Et si le conflit était d’abord une mise en tension d’une relation ?

Souvent cela commence par de petits accrochages ; on s’accroche l’un l’autre ! Chacun s’affirme, chacun s’ajuste à l’autre. Parfois le temps passant la relation se tend, après le temps de la discute vient le temps de la dispute, de violentes disputes de couples qui font fuir tout le monde. “L’cat i-est dins l’horloche”» comme on dit alors !

Il y a violence et violence, dit-on !

Il ne faut pas tout mélanger ! Le code pénal qualifie les passages à l’acte violent en degré de gravité, la vox populi fait souvent de même. Pour classifier et traiter les faits, les actes, il faut un auteur et une victime ; chacun est assigné à une « juste » place.

Nous n'existons souvent que dans le regard des autres.
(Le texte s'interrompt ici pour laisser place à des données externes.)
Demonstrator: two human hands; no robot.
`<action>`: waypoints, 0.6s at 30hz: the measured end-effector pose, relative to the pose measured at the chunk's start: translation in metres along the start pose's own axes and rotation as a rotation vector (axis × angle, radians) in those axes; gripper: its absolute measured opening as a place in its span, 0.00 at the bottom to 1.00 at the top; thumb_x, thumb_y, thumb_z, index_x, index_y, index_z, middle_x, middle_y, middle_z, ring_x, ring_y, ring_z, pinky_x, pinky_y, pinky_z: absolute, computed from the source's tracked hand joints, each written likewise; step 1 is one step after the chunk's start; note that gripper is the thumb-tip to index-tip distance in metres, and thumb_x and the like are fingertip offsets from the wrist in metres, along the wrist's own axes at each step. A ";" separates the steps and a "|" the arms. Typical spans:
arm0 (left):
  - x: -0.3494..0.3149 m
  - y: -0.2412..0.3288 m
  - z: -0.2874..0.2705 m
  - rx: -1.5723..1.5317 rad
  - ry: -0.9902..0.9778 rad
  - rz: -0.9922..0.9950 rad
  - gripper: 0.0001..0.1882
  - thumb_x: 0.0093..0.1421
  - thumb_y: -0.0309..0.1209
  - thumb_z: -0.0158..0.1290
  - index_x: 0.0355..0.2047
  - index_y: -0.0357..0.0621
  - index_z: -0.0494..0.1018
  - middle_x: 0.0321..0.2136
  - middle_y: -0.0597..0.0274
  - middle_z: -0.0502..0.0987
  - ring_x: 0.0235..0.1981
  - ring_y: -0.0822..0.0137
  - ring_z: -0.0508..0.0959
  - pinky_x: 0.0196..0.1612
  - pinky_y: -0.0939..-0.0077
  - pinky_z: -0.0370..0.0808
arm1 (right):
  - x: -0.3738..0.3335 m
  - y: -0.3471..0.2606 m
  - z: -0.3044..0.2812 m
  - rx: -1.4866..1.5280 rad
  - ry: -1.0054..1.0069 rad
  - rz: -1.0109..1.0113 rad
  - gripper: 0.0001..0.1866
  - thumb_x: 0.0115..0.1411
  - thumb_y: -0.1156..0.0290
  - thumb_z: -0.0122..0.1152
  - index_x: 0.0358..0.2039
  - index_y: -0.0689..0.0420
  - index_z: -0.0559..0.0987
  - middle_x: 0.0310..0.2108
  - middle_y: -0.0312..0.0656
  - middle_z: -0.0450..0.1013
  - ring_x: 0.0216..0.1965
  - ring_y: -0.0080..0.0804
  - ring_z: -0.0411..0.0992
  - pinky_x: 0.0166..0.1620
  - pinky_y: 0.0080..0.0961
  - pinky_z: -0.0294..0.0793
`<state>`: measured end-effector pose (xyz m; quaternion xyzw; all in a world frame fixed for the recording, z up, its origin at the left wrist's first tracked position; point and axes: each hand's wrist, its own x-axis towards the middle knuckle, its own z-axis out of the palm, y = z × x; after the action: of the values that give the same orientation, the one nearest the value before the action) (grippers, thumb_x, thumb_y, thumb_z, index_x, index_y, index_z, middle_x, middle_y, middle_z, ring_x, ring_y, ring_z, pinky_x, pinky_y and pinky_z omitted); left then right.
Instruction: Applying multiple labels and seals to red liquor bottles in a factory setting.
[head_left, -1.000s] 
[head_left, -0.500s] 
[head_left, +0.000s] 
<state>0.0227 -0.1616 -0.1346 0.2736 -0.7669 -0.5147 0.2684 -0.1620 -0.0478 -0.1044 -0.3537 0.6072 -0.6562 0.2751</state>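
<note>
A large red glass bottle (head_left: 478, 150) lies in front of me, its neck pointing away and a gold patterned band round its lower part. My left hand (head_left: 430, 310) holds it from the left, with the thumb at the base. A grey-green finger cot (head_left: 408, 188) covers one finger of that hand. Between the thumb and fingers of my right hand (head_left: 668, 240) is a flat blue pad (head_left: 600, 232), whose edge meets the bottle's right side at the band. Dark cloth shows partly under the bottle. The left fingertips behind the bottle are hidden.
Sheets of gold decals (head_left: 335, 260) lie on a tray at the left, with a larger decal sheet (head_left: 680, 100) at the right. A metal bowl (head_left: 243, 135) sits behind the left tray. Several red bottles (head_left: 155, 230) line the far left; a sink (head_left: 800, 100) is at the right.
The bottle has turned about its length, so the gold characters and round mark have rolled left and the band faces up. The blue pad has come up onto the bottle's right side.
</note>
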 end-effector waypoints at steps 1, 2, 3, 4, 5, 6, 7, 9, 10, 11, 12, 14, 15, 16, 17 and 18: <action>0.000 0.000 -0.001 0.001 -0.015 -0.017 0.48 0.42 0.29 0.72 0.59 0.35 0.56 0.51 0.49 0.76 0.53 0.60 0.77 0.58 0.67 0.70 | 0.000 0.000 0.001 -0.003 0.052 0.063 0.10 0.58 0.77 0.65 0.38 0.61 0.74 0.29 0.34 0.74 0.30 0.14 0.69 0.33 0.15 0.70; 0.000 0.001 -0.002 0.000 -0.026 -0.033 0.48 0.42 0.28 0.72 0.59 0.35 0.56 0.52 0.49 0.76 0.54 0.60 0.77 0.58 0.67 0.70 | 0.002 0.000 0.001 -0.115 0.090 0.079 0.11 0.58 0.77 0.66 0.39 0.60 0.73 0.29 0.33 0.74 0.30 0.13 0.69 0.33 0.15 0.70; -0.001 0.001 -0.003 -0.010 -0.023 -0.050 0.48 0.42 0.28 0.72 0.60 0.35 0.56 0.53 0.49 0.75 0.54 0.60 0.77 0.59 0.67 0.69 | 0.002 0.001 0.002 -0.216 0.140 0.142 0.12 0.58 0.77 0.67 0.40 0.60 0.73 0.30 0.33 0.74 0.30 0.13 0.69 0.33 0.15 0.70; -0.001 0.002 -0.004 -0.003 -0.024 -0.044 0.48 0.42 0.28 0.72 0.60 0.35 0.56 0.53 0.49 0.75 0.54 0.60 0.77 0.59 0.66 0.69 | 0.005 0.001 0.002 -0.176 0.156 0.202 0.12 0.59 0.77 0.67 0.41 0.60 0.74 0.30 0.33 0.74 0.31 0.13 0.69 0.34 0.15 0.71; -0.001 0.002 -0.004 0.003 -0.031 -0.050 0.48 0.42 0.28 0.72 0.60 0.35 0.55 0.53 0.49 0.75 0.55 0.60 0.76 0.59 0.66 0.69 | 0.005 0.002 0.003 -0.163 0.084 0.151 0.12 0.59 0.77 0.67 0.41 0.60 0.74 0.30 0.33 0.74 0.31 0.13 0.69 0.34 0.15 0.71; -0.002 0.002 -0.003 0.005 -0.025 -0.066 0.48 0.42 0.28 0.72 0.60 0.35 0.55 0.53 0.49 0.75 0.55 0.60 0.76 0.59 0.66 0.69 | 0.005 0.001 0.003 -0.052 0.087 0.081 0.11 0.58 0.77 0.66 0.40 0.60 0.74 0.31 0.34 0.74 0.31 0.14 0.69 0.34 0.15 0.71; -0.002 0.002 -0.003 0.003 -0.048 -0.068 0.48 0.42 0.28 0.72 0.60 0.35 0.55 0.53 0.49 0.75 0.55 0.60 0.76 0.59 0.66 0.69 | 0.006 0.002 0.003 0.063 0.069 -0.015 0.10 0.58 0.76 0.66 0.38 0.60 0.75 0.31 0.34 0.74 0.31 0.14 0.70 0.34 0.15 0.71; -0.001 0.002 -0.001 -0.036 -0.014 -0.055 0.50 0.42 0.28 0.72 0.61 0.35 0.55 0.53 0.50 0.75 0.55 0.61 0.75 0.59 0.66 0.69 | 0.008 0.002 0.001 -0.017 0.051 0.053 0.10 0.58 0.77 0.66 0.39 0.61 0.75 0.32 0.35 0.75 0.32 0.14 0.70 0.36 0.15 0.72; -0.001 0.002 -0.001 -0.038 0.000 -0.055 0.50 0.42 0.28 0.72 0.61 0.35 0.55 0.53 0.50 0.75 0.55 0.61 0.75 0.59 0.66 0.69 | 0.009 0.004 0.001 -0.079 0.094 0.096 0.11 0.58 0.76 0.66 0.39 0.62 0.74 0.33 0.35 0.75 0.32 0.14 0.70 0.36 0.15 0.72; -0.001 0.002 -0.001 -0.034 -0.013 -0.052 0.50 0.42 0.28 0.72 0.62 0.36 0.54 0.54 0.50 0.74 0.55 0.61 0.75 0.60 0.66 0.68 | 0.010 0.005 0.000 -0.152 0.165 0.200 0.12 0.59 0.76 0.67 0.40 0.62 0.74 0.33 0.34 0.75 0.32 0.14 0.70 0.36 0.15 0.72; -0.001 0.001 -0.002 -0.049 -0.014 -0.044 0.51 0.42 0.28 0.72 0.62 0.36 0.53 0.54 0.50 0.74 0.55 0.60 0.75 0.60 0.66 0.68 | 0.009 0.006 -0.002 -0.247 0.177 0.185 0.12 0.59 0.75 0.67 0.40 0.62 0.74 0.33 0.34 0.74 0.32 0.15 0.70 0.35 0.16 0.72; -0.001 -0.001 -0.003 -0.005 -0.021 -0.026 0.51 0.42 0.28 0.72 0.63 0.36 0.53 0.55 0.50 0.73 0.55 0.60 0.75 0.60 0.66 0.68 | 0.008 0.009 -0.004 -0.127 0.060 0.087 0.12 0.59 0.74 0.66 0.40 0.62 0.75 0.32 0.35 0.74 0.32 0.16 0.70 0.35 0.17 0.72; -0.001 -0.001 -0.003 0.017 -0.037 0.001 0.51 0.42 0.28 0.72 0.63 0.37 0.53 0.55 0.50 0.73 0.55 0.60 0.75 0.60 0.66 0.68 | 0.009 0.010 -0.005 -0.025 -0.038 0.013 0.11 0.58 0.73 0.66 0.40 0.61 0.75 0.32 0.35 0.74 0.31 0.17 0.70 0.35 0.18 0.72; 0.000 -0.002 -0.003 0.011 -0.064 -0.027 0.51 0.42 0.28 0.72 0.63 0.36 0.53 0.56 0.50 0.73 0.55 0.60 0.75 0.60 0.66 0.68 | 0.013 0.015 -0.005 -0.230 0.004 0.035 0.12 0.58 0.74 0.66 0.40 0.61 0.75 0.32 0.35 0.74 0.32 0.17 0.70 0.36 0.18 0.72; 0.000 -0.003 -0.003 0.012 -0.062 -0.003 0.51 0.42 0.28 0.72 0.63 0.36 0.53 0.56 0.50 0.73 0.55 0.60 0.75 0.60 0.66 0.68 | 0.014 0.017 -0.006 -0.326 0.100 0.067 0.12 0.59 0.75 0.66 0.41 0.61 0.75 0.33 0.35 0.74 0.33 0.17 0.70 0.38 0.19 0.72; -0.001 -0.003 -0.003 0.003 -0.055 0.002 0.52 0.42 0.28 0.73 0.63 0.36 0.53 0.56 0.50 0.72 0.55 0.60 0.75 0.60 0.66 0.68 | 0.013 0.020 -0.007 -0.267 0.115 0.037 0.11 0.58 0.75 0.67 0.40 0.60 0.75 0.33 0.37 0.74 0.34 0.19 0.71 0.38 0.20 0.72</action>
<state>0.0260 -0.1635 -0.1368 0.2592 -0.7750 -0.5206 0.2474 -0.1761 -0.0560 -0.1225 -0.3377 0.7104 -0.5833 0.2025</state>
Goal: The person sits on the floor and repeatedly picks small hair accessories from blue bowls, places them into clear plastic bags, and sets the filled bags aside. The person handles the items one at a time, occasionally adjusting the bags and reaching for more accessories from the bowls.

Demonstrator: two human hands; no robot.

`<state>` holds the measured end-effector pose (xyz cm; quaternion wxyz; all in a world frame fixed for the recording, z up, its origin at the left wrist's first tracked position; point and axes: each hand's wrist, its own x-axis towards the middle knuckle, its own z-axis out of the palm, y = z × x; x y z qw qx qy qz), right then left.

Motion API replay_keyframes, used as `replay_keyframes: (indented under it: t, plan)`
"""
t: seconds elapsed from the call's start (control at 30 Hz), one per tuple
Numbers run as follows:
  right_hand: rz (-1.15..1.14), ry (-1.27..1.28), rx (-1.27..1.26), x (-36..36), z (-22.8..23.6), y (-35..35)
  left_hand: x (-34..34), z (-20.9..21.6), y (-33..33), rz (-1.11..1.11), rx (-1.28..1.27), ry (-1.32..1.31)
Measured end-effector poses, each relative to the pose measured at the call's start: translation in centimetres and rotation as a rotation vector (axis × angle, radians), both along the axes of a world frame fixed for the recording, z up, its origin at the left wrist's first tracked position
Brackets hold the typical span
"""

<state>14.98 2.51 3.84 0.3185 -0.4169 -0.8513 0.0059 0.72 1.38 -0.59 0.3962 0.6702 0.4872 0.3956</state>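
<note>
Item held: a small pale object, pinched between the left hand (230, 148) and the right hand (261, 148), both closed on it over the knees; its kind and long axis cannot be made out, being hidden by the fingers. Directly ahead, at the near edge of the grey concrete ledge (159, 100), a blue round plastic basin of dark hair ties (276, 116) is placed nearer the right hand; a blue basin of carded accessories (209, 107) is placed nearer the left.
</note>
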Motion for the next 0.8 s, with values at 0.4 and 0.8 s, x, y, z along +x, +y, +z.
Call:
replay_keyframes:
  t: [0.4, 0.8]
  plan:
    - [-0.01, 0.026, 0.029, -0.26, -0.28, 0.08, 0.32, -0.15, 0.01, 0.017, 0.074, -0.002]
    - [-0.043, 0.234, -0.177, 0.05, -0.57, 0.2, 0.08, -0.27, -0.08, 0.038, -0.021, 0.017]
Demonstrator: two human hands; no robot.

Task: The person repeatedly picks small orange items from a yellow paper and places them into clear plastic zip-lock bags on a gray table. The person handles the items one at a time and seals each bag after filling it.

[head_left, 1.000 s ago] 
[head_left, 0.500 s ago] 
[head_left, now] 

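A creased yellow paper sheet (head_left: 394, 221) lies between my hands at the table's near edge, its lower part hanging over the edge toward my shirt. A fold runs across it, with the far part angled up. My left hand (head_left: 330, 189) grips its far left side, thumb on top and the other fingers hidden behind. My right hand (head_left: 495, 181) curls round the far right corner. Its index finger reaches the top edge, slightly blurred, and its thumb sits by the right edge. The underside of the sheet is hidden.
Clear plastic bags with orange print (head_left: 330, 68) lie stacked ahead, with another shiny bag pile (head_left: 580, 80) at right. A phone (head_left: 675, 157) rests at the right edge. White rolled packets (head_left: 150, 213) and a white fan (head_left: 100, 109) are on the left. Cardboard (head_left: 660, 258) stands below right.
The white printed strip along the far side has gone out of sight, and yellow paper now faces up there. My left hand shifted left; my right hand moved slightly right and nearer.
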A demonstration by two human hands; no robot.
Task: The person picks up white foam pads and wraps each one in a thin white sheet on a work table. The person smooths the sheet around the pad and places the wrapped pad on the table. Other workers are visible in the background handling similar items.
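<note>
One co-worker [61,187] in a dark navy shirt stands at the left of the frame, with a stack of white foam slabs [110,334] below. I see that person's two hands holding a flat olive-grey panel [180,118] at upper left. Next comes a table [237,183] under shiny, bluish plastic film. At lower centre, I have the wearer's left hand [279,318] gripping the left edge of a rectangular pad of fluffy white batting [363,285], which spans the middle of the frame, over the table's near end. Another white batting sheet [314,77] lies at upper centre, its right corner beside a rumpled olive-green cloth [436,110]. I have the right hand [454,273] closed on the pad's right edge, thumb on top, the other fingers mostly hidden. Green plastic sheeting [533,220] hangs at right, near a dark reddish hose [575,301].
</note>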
Le statut de victime procure de la reconnaissance, de la compassion ; spontanément nous sommes du côté de la personne qui porte les stigmates de la victime. Les médias s’emparent du sujet, diabolisent la violence et confortent la victime à une place, à une identité.

Or chacun est renvoyé à lui-même dans ces situations où il côtoie la violence, celle des autres en écho de celle qu’il a en lui. Tout le monde fait un jour l'expérience de sa violence à travers les épreuves de la vie où on est confronté à soi-même dans une relation à l’autre. Il s’agit de relations, d’interactions, de relations dysfonctionnelles… d’histoire de vie, d’histoires d’amour qui n’en finissent pas de finir mal.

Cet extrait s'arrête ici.